My Faith: Why I don't sing the 'Star Spangled Banner'
June 26th, 2011
01:00 AM ET

My Faith: Why I don't sing the 'Star Spangled Banner'

Editor's Note: Mark Schloneger is pastor of Springdale Mennonite Church in Waynesboro, Virginia.

By Mark Schloneger, Special to CNN

I choose to belong to a strange tribe. Goshen College, my alma mater, made national news this month when its board of directors decided that the “Star Spangled Banner” would not be played before athletic events.

As could be expected, the decision was met with confusion and contempt. Wasn’t this just another example of our traditional values being trampled by the unrelenting march of political correctness? What sort of ingrates object to our nation’s anthem, anyway? Fluffy-headed campus philosophers? Lazy latte-sipping liberals?

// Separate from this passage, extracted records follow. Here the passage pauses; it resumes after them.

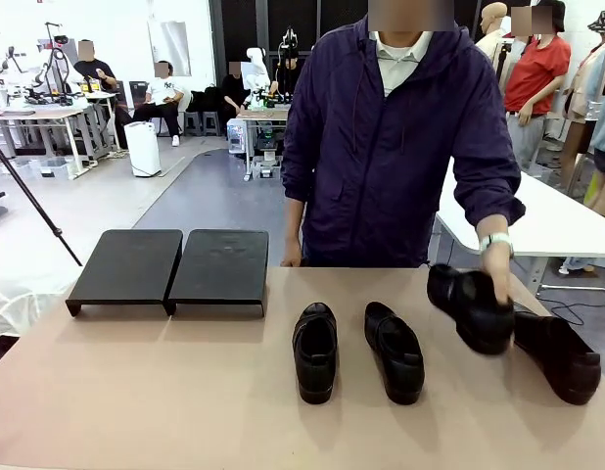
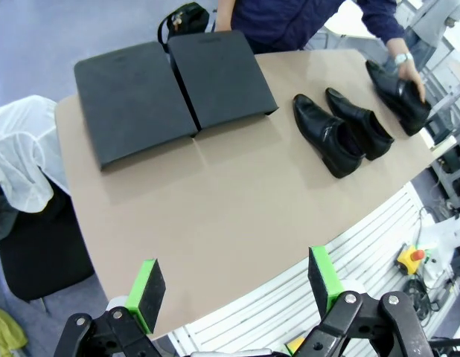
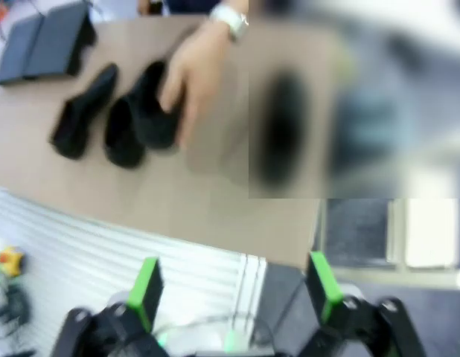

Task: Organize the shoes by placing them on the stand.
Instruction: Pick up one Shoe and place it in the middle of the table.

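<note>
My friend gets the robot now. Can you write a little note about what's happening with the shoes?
Left gripper: open, holding nothing.
Right gripper: open, holding nothing.
Shoes: two side by side in the middle, one at the right, one gripped by the person's hand.
Stand: far left, no shoes on it yet.
Done: nothing. Left: all four shoes.

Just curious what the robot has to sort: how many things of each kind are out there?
Shoes: 4 (one under the person's hand)
Black stands: 2
Total: 6
</note>
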Robot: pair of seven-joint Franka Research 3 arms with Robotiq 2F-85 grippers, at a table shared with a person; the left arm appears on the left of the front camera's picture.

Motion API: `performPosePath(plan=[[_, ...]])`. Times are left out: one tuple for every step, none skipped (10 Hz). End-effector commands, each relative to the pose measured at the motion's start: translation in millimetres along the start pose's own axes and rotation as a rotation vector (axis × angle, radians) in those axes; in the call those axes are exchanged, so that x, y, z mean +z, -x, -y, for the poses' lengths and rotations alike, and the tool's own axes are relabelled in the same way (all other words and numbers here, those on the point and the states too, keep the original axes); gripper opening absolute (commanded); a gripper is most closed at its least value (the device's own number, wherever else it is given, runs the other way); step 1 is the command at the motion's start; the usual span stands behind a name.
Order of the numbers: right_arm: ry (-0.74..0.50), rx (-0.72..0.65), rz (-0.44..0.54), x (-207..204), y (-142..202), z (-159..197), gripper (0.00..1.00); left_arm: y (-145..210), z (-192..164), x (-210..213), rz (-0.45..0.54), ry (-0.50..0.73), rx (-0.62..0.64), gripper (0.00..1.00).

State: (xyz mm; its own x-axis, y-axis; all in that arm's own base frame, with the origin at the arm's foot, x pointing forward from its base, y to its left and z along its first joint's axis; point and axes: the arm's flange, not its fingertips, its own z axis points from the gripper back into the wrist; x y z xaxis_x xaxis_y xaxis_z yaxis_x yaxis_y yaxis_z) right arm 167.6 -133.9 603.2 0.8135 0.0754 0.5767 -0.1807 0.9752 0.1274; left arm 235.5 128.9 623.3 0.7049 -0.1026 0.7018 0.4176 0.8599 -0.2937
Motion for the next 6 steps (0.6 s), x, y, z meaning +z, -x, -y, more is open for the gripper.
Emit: performPosePath(plan=[[0.012,-0.045,-0.024,9.3,30.9,12.2,1.00,-0.4,-0.7,2.3,-0.007,-0.002,-0.016,1.00],[0.016,-0.069,-0.032,6.1,37.0,11.6,1.00,-0.4,-0.7,2.3,-0.007,-0.002,-0.016,1.00],[0.006,-0.071,-0.031,2.8,37.6,10.7,1.00,-0.4,-0.7,2.3,-0.007,-0.002,-0.016,1.00],[0.007,-0.071,-0.026,-0.8,33.9,8.4,1.00,-0.4,-0.7,2.3,-0.007,-0.002,-0.016,1.00],[0.007,-0.059,-0.027,-4.8,24.4,1.0,1.00,-0.4,-0.7,2.3,-0.007,-0.002,-0.016,1.00],[0.017,-0.078,-0.042,-11.9,10.5,-9.4,1.00,-0.4,-0.7,2.3,-0.007,-0.002,-0.016,1.00]])
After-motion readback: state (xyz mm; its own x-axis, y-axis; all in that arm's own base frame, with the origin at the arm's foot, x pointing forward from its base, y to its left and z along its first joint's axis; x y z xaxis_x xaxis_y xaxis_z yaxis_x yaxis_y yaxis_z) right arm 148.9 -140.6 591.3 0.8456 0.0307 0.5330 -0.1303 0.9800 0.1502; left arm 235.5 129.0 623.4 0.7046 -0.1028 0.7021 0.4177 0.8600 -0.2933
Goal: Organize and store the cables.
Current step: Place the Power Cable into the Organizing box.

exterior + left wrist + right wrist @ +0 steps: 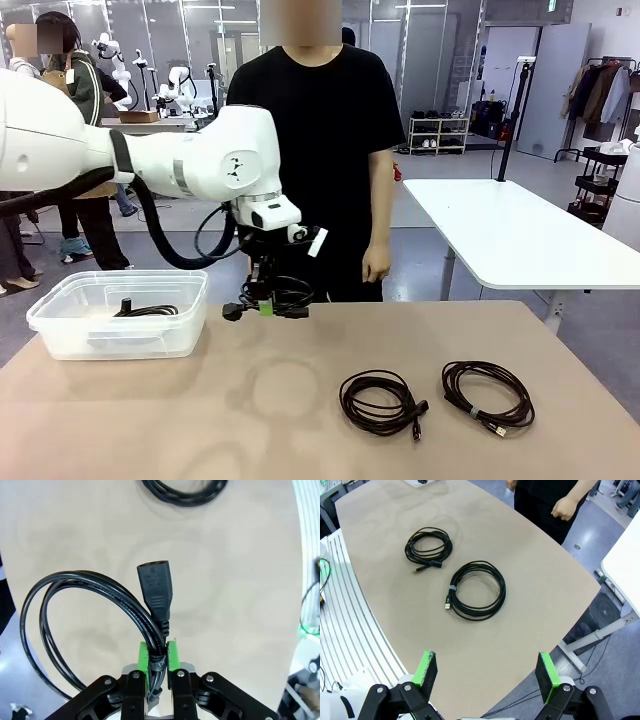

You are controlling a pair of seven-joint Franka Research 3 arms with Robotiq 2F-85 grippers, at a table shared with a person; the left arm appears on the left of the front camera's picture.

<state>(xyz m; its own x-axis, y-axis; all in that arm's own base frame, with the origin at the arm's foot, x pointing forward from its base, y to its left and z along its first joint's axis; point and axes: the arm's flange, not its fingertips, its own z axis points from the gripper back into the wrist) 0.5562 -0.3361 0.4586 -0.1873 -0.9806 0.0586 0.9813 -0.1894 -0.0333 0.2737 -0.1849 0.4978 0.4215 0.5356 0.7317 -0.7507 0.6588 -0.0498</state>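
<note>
Left gripper (159, 656) pinches a coiled cable (100, 587) at my 11 o'clock above table (200, 420); my right gripper (487, 672) hangs spread wide.

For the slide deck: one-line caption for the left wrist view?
Left gripper shut on a coiled black cable above the tan table, another cable lying ahead.
</note>
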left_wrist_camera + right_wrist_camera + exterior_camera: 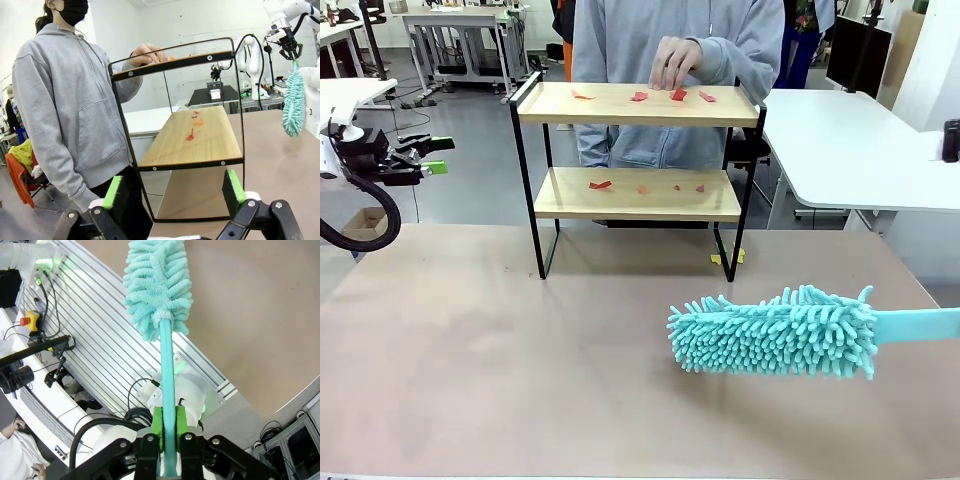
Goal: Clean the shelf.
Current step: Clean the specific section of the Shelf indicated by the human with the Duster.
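duster (775,332), clenched in right gripper (169,426) while left gripper (175,192) gapes, risks striking the hand (672,62) at the shelf (638,117)'s top back edge.

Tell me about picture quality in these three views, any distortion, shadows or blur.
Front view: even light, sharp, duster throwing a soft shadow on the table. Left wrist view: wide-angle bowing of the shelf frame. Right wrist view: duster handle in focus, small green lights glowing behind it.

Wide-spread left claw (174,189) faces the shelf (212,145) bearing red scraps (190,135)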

The decision not to play the national anthem reversed last year’s decision to play it for the first time in Goshen College’s 116-year history. That, too, caught the media’s attention.

It also caused widespread concern and confusion among the college’s students, professors, alumni, supporters and, yes, donors - many of whom felt like playing the anthem compromised the college’s Christian values.

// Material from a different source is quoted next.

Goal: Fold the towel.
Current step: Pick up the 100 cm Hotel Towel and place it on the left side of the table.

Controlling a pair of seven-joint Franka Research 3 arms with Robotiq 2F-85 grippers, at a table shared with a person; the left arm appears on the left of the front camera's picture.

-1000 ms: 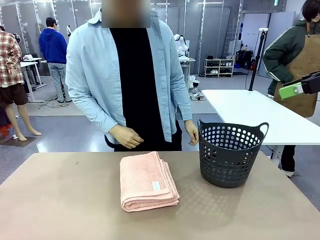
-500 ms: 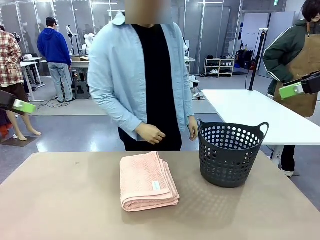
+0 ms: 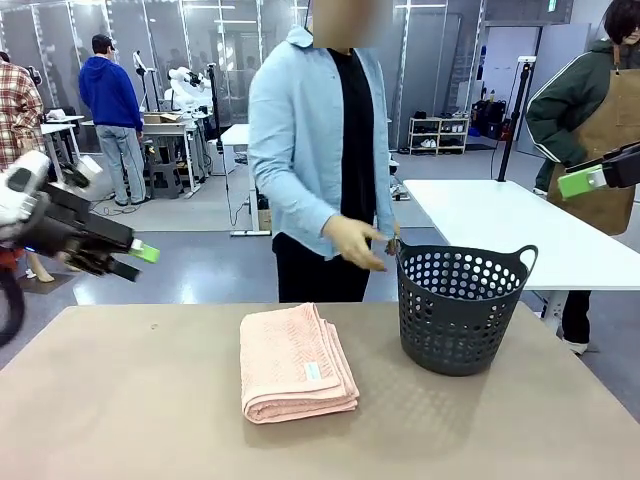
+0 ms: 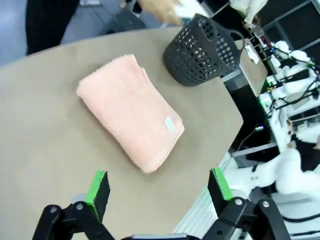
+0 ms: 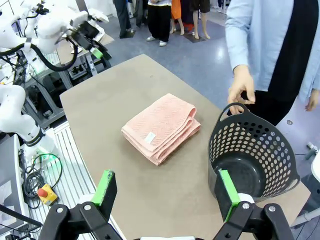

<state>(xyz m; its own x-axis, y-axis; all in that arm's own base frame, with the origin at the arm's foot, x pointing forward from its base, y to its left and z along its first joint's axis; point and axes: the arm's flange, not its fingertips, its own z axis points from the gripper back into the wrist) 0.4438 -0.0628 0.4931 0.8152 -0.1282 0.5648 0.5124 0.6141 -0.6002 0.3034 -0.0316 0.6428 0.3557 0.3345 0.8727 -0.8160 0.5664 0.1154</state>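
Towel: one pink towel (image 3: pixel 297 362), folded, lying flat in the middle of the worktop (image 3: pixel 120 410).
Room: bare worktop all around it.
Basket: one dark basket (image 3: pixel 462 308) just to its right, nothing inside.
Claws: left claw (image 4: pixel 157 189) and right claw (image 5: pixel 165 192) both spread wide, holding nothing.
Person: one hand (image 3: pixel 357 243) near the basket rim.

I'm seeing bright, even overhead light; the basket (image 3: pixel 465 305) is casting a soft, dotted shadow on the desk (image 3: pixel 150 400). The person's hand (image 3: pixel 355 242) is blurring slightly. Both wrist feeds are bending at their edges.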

Goshen is a small school in northern Indiana that's owned and operated as a ministry of Mennonite Church USA. I am a Goshen graduate, a longtime member of the Mennonite Church and the pastor of a Mennonite congregation.

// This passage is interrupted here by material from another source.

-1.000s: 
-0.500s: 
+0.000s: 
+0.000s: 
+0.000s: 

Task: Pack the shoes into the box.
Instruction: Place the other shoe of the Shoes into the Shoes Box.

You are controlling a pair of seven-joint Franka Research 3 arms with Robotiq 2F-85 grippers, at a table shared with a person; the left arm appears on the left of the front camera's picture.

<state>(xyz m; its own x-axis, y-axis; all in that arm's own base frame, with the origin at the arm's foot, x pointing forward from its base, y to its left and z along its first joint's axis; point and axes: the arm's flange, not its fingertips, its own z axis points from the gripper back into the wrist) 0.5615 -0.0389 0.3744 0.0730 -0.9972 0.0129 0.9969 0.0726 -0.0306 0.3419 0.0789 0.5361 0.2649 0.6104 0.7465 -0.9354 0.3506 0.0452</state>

Mennonites live in countries all over the world. Though we speak many languages, have different ethnic origins, and express our faith in diverse ways, we all claim the Anabaptists in 16th century Europe as our spiritual ancestors.

The Anabaptists agreed with most of the ideas of the Protestant Reformation but felt that reformers like Martin Luther and John Calvin didn't go far enough. Anabaptists rejected the practice of infant baptism, for instance, believing that water baptism should be reserved for believers who confess a faith in Jesus.

Because they understood the exercise of state power to be inconsistent with the church’s identity and mission, Anabaptists also advocated for the strict separation of church and state. This then-radical stance was prompted by both theology and necessity: Anabaptists had the distinct notoriety of being tortured and killed by both Catholics and Protestants wielding the power of the state against them.

Instead of compromising their core convictions about what it means to follow Jesus, thousands of Anabaptist men and women adhered to their freedom of conscience even as they were mocked by neighbors, burned at stakes and drowned in rivers.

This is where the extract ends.